_Your objective:_
What is needed is an exact copy of the records below, with the pictures left out.

Dataset entries:

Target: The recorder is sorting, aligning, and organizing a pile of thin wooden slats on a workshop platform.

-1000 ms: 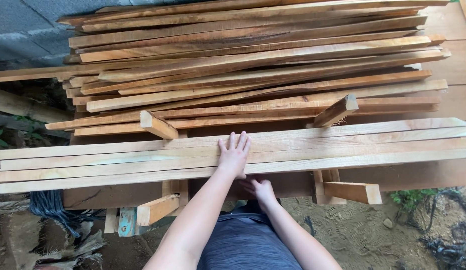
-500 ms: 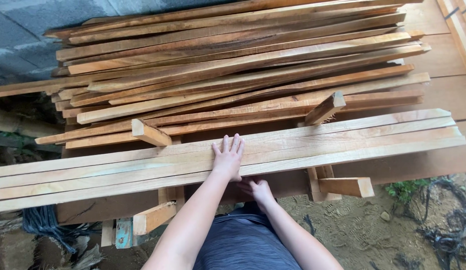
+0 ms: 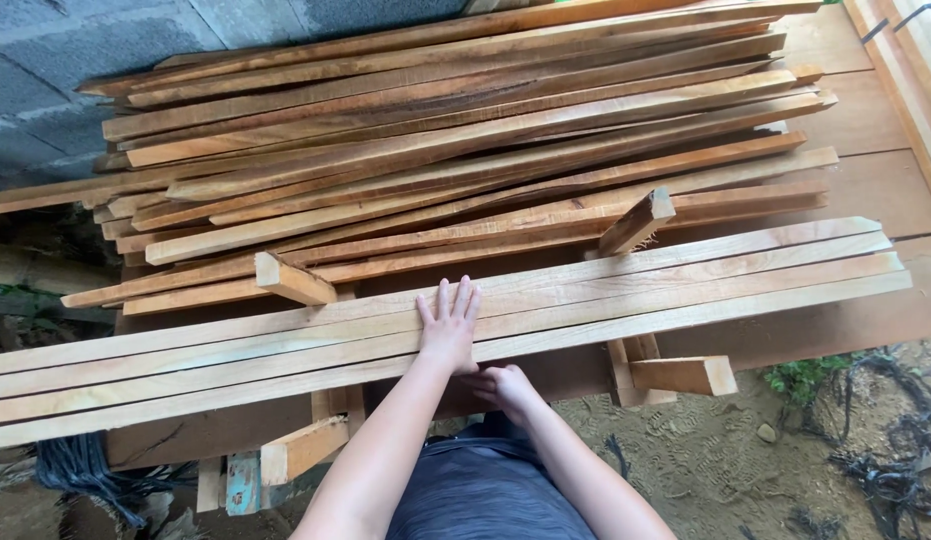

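At the far left of the frame, dark cables (image 3: pixel 80 470) lie low on the ground, and a grey block wall (image 3: pixel 45 90) fills the upper left. A row of pale slats (image 3: pixel 235 360) runs from the left edge to the right, across the middle, lying flat on the tabletop (image 3: pixel 865 190). They look long, thin and stiff, and likely light enough one at a time, but bendy and wobbly if picked up at one end. The middle looks like the best place to hold. The left hand (image 3: pixel 448 325) rests there, flat on top, fingers (image 3: pixel 443 298) open and spread, gripping nothing. Just below it, the right hand (image 3: pixel 505 385) curls at the near edge of the slats; I cannot tell if it grips one. Behind, a big pile (image 3: pixel 465 150) of darker slats lies close. Short blocks (image 3: pixel 293 280) poke up between the two, and could catch a slat. At the lower right is dirt (image 3: pixel 735 470) with wires.
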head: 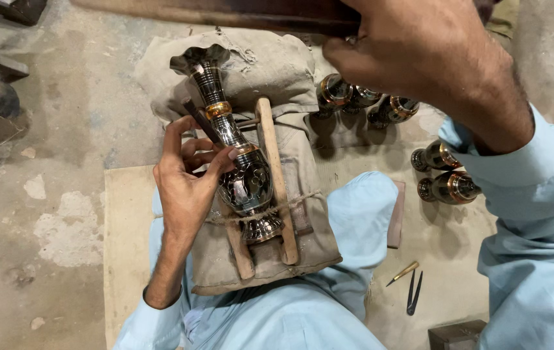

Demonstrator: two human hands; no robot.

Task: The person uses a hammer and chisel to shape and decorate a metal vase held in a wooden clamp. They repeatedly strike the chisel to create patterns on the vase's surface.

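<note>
The vase (241, 170) lies on a padded cushion (290, 78) across the lap, cradled between two wooden sticks (276, 175) bound with twine. The left hand (186, 185) has its fingers closed around a dark chisel (200, 122), tip against the vase's neck. The right hand (419, 61) grips a wooden bar (225, 13), raised above. A skewed blow could make the chisel skid and scar the polished metal, or land on the left fingers; the vase might roll if the twine slackens

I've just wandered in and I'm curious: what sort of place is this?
Probably a small metal-craft workshop, worked on the floor. A dark engraved vase lies cradled between wooden sticks on a cloth cushion, the left hand holds a chisel-like tool against it, and similar vases wait nearby.
</note>
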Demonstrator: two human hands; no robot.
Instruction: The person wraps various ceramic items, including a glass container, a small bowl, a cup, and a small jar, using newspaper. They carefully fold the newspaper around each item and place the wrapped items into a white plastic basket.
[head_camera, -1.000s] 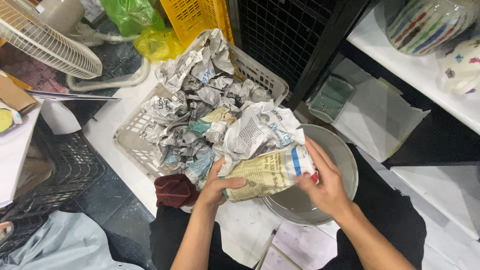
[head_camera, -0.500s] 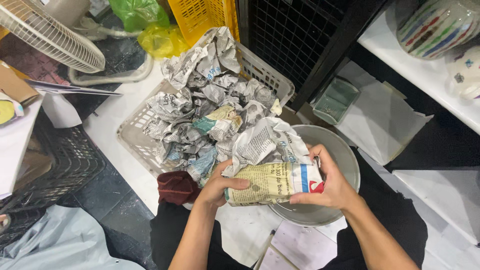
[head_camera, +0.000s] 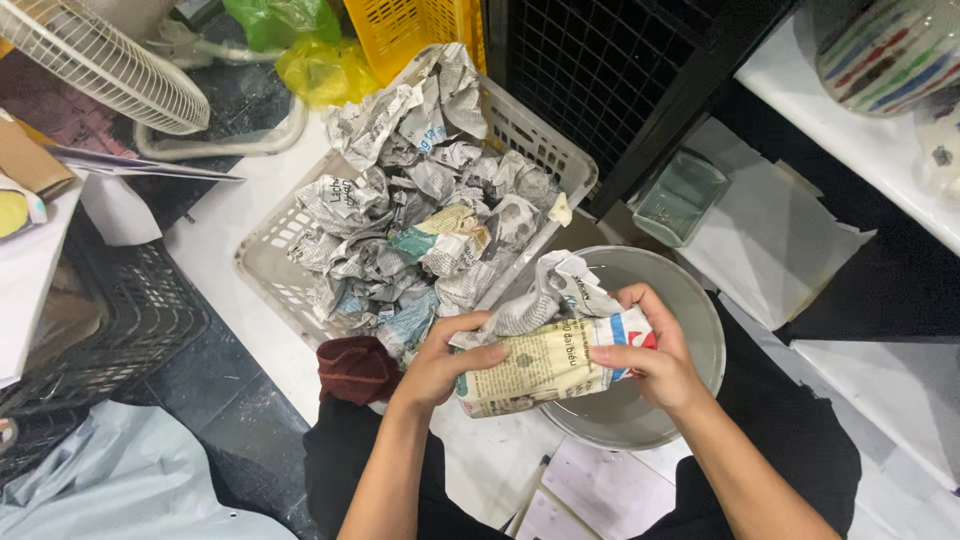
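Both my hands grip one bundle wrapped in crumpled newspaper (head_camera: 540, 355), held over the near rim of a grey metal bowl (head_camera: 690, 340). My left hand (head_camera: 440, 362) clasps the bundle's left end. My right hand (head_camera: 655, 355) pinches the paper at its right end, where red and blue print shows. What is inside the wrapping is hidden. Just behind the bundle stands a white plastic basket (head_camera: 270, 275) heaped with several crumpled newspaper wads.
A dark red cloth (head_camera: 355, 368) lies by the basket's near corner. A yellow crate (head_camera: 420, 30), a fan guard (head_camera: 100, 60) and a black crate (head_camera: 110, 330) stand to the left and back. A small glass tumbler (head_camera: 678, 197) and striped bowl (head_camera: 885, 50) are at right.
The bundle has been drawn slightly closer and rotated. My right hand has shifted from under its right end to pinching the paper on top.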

_Response area:_
Target: The recorder is sorting, aligning, and organizing a pile of thin wooden slats on a workshop platform.

-1000 ms: 
-500 ms: 
+0 ms: 

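At the far left of the frame, dark cables (image 3: pixel 80 470) lie low on the ground, and a grey block wall (image 3: pixel 45 90) fills the upper left. A row of pale slats (image 3: pixel 235 360) runs from the left edge to the right, across the middle, lying flat on the tabletop (image 3: pixel 865 190). They look long, thin and stiff, and likely light enough one at a time, but bendy and wobbly if picked up at one end. The middle looks like the best place to hold. The left hand (image 3: pixel 448 325) rests there, flat on top, fingers (image 3: pixel 443 298) open and spread, gripping nothing. Just below it, the right hand (image 3: pixel 505 385) curls at the near edge of the slats; I cannot tell if it grips one. Behind, a big pile (image 3: pixel 465 150) of darker slats lies close. Short blocks (image 3: pixel 293 280) poke up between the two, and could catch a slat. At the lower right is dirt (image 3: pixel 735 470) with wires.
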head: 

Demonstrator: two human hands; no robot.

Task: The person uses a hammer and chisel to shape and decorate a metal vase held in a wooden clamp. They repeatedly strike the chisel to create patterns on the vase's surface.

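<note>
The vase (241, 170) lies on a padded cushion (290, 78) across the lap, cradled between two wooden sticks (276, 175) bound with twine. The left hand (186, 185) has its fingers closed around a dark chisel (200, 122), tip against the vase's neck. The right hand (419, 61) grips a wooden bar (225, 13), raised above. A skewed blow could make the chisel skid and scar the polished metal, or land on the left fingers; the vase might roll if the twine slackens

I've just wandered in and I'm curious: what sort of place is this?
Probably a small metal-craft workshop, worked on the floor. A dark engraved vase lies cradled between wooden sticks on a cloth cushion, the left hand holds a chisel-like tool against it, and similar vases wait nearby.
</note>
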Demonstrator: two human hands; no robot.
Instruction: The person wraps various ceramic items, including a glass container, a small bowl, a cup, and a small jar, using newspaper. They carefully fold the newspaper around each item and place the wrapped items into a white plastic basket.
[head_camera, -1.000s] 
[head_camera, -0.500s] 
[head_camera, +0.000s] 
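Both my hands grip one bundle wrapped in crumpled newspaper (head_camera: 540, 355), held over the near rim of a grey metal bowl (head_camera: 690, 340). My left hand (head_camera: 440, 362) clasps the bundle's left end. My right hand (head_camera: 655, 355) pinches the paper at its right end, where red and blue print shows. What is inside the wrapping is hidden. Just behind the bundle stands a white plastic basket (head_camera: 270, 275) heaped with several crumpled newspaper wads.
A dark red cloth (head_camera: 355, 368) lies by the basket's near corner. A yellow crate (head_camera: 420, 30), a fan guard (head_camera: 100, 60) and a black crate (head_camera: 110, 330) stand to the left and back. A small glass tumbler (head_camera: 678, 197) and striped bowl (head_camera: 885, 50) are at right.
The bundle has been drawn slightly closer and rotated. My right hand has shifted from under its right end to pinching the paper on top.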

At this point, the answer is complete.